I have also heard of one child in town who is being raised by a lesbian couple. Perhaps re-defining marriage so that they could have their relationship legally recognized as marriage would satisfy their understandable desire to feel like they are not significantly different, as parents, from a Mom and a Dad.

And perhaps this would, someday, somehow, make up for the damage to the lives of the children "fathered" by the far larger number of current and future "sperm donor" dads whose "baby mommas" are, or will be, living with their child's Grandma or Auntie, or with a succession of friends and relatives or with a new boyfriend. These dads would have the perfect justification for steering clear of the difficult, "two-person" job of raising a child. Preferably, a "two-woman" job. Because, you know, women are better with kids. Some American and British feminists, along with a prominent strain of socialist thought, support the concepts of "sperm donor dads" and families led by women as ideal, as long as the sperm donors participate in paying the bills.

Maybe "mainstreaming" the idea of sperm-donor dads will be good for kids in general. But I don't think so. History is on my side. And historically, there has never been a successful culture which featured gay marriage. Even in cultures where homosexuality and bisexuality were thought of highly. The idea that same-sex marriage would inspire straight couples to marry has not worked out in European countries which have legalized same-sex marriage (except for, in a couple of cases, a short-term uptick in marriage among older couples). And same-sex marriage has not even been particularly popular among same-sex couples where it is legal.

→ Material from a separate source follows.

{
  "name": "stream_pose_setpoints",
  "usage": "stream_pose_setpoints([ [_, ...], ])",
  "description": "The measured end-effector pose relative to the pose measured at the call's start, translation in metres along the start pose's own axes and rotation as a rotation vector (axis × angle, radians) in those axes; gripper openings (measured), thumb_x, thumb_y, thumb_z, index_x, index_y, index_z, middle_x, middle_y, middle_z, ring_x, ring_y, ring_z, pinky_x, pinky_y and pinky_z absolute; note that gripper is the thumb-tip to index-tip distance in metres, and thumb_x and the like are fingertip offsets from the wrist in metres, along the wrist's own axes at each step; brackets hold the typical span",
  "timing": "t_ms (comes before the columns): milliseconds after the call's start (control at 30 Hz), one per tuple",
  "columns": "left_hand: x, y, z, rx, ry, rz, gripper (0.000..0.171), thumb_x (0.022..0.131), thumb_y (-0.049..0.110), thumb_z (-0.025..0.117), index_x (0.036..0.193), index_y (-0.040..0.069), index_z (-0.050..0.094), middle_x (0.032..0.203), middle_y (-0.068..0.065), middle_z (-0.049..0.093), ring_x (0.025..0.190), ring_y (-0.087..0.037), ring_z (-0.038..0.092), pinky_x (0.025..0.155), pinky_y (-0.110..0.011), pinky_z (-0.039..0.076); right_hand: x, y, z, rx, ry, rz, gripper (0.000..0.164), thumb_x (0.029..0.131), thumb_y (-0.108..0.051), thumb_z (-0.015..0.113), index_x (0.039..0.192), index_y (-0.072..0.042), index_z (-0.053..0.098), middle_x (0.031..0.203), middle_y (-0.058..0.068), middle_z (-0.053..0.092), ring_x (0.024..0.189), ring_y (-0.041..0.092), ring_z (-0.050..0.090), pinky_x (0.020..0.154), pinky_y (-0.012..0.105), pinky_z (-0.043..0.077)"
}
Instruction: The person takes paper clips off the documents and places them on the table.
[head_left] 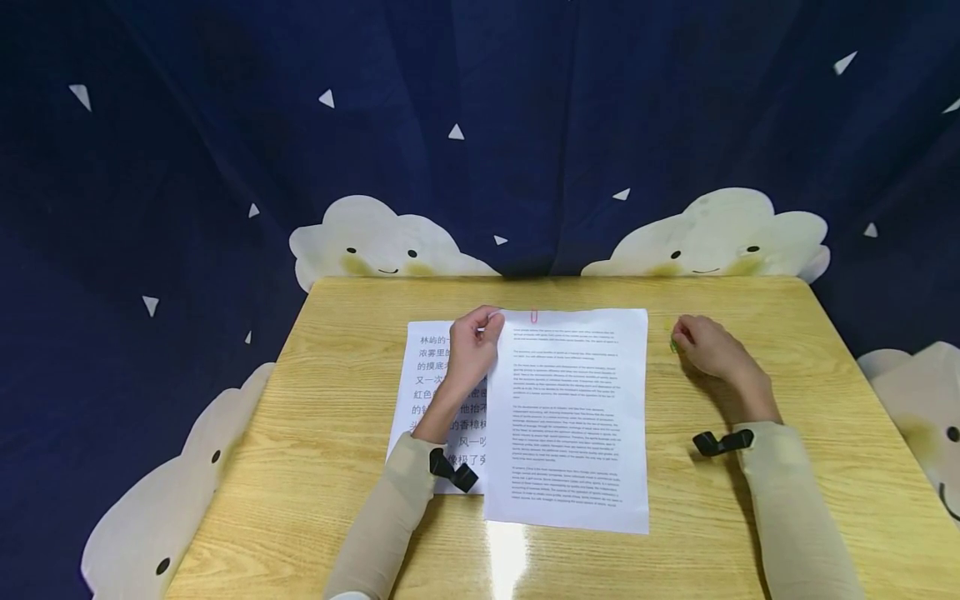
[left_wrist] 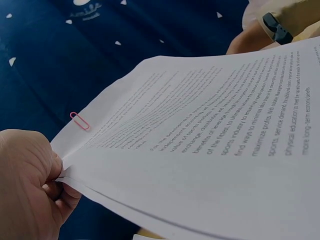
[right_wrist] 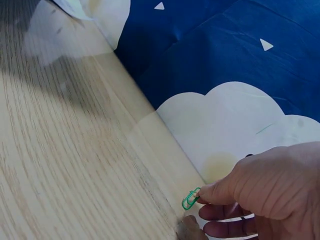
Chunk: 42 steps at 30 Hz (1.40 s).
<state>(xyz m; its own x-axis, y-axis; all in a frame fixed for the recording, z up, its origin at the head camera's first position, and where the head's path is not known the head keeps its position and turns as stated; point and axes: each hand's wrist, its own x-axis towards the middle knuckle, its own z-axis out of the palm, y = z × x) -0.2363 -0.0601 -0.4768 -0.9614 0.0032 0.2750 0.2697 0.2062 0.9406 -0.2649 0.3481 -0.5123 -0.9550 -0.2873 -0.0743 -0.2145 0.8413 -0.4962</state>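
Observation:
My left hand (head_left: 475, 346) pinches the upper left corner of a stack of printed paper sheets (head_left: 577, 417), which is lifted at that corner. A pink paper clip (head_left: 534, 317) sits on the top edge of the sheets, just right of that hand; the left wrist view shows the same pink clip (left_wrist: 79, 121) near the gripped corner. To the right of the paper, my right hand (head_left: 712, 346) pinches a green paper clip (right_wrist: 190, 198) between thumb and finger, above the table.
Another sheet with large Chinese characters (head_left: 431, 375) lies on the wooden table (head_left: 345, 525), partly under my left arm and the printed sheets. Behind the table hangs a dark blue curtain (head_left: 525, 167) with white clouds and triangles. Black straps (head_left: 723, 442) circle both wrists.

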Motion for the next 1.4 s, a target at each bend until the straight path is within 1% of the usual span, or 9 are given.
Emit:
stream_pose_setpoints([
  [167,-0.001,0.005,0.001,0.017,0.001,-0.006,0.018,0.104,0.003,0.061,0.111,-0.007,0.074,0.087,-0.025,0.071,0.052,-0.005,0.049,0.049,-0.017,0.039,0.0,0.001,0.0,-0.002,0.002,0.025,0.02,0.111,-0.011,0.045,0.1,0.0,0.058,0.084,0.01,0.055,0.075,0.025,0.049,0.066,0.04,0.04],
  [300,-0.003,0.014,0.0,0.019,-0.015,-0.001,0.019,0.104,-0.001,0.059,0.111,-0.012,0.072,0.087,-0.028,0.07,0.054,-0.006,0.049,0.05,-0.017,0.039,-0.001,0.001,0.0,0.002,-0.007,0.046,0.02,0.111,-0.013,0.044,0.101,0.0,0.057,0.084,0.01,0.054,0.075,0.025,0.05,0.066,0.039,0.04],
  [367,-0.003,0.015,-0.001,0.015,-0.018,0.0,0.019,0.104,-0.001,0.059,0.111,-0.012,0.072,0.087,-0.029,0.07,0.054,-0.007,0.05,0.05,-0.017,0.04,-0.001,0.001,0.0,0.001,-0.008,0.051,0.021,0.111,-0.014,0.044,0.101,0.0,0.057,0.084,0.01,0.054,0.075,0.025,0.05,0.066,0.039,0.04],
  [467,-0.002,0.01,0.0,0.012,-0.012,-0.006,0.019,0.104,0.0,0.059,0.111,-0.011,0.073,0.088,-0.028,0.071,0.054,-0.007,0.051,0.05,-0.017,0.04,-0.001,0.0,-0.001,-0.002,-0.004,0.055,0.022,0.111,-0.015,0.044,0.101,-0.001,0.056,0.083,0.009,0.053,0.075,0.025,0.049,0.065,0.039,0.039],
  [600,0.0,0.002,0.002,0.006,-0.005,-0.01,0.018,0.104,0.004,0.061,0.112,-0.005,0.075,0.088,-0.023,0.072,0.054,-0.008,0.052,0.049,-0.017,0.041,-0.001,0.0,-0.001,-0.004,-0.003,0.065,0.022,0.112,-0.017,0.043,0.1,-0.002,0.055,0.084,0.01,0.052,0.076,0.026,0.049,0.066,0.04,0.039],
  [767,0.0,-0.001,0.001,-0.002,-0.009,-0.004,0.017,0.104,0.007,0.063,0.11,-0.001,0.076,0.086,-0.017,0.072,0.055,-0.011,0.056,0.05,-0.019,0.044,-0.001,0.001,0.001,-0.003,-0.006,0.075,0.021,0.111,-0.017,0.042,0.101,-0.003,0.054,0.085,0.01,0.051,0.076,0.027,0.049,0.066,0.04,0.039],
  [1133,0.0,-0.001,0.0,0.014,-0.018,0.0,0.018,0.105,0.008,0.061,0.111,-0.001,0.076,0.085,-0.014,0.071,0.054,-0.01,0.054,0.048,-0.02,0.043,0.0,0.002,0.001,0.008,0.004,0.079,0.021,0.111,-0.014,0.043,0.097,-0.003,0.054,0.081,0.009,0.05,0.073,0.025,0.048,0.063,0.038,0.037],
  [1300,0.0,-0.003,0.0,0.007,-0.022,0.005,0.018,0.105,0.008,0.061,0.11,-0.001,0.076,0.085,-0.014,0.07,0.052,-0.011,0.054,0.047,-0.02,0.042,-0.001,0.001,0.001,0.0,0.008,0.091,0.023,0.111,-0.018,0.041,0.098,-0.004,0.053,0.082,0.01,0.051,0.074,0.026,0.049,0.064,0.039,0.037],
  [1400,0.0,-0.004,-0.001,0.015,-0.024,0.009,0.018,0.105,0.009,0.061,0.111,0.0,0.076,0.085,-0.013,0.071,0.055,-0.011,0.055,0.048,-0.02,0.043,-0.001,0.0,0.001,0.0,0.008,0.105,0.022,0.111,-0.019,0.041,0.099,-0.004,0.053,0.084,0.01,0.051,0.075,0.026,0.049,0.066,0.04,0.038],
])
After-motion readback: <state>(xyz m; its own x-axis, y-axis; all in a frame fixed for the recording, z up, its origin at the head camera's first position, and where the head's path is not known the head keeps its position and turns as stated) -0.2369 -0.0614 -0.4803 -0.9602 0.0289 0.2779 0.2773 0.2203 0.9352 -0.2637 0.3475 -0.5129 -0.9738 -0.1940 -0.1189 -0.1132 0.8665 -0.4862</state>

Do you favor legal recognition of same-sex marriage? Are you willing to accept the probable consequence of promoting more of this kind of thing in order to be fair to same-sex couples who want marriage re-defined in a way which will reinforce the idea that there is nothing particularly desirable about kids having a mother and a father? Are you willing to take a little responsibility for inadvertently helping to perpetuate inner city violence in almost-fatherless communities? What about the increased incidence of child abuse faced by children without both biological parents in the home (with the possible exception of same-sex households, about which we have no significant, controlled data)?

Do you think that "social programs" can make up for redefining marriage to support the idea that fathers are optional? Do you believe that eliminating differences in the behavior of men and women is the ideal? How would this intellectual position translate to real life in the inner city?

Many liberal educators (and the people they had educated) were shocked a few years ago when science destroyed the concept that gender is simply a "social construct", by demonstrating significant differences in the brains of men and women.  This led to the shocking headline on TIME magazine cover that Men and Women are Different.  Academics in the social sciences still haven't quite adjusted their  political theories in light of this information.  But the idea of gender as a "social construct" never really caught on in the inner city.  Do you think that legalization of same-sex marriage will lead men and women to act more like each other in these neighborhoods, or to more sexually polarized behavior?

Do you think that young gang-bangers (who probably turned to gangs for social networking because they didn't have an involved father) can be made to understand that the "sperm-donor" role is only a good thing for gay parents -- not for them? Will they understand that Candidate Obama's message that an absent father leaves a "hole in the heart" of his child only applies to guys like them?

Do you have any solid data to back up your dreams that re-defining marriage to include same-sex couples would benefit society more than it would hurt society over a period of decades? Or do you think that laws should always be made primarily on the basis of promoting "equality" without regard to necessity, utility, efficacy or collateral damage to innocent parties, like children? How, exactly, would you explain your intellectual views on the interchangeability of mothers and fathers to these kids? Or to their absent fathers?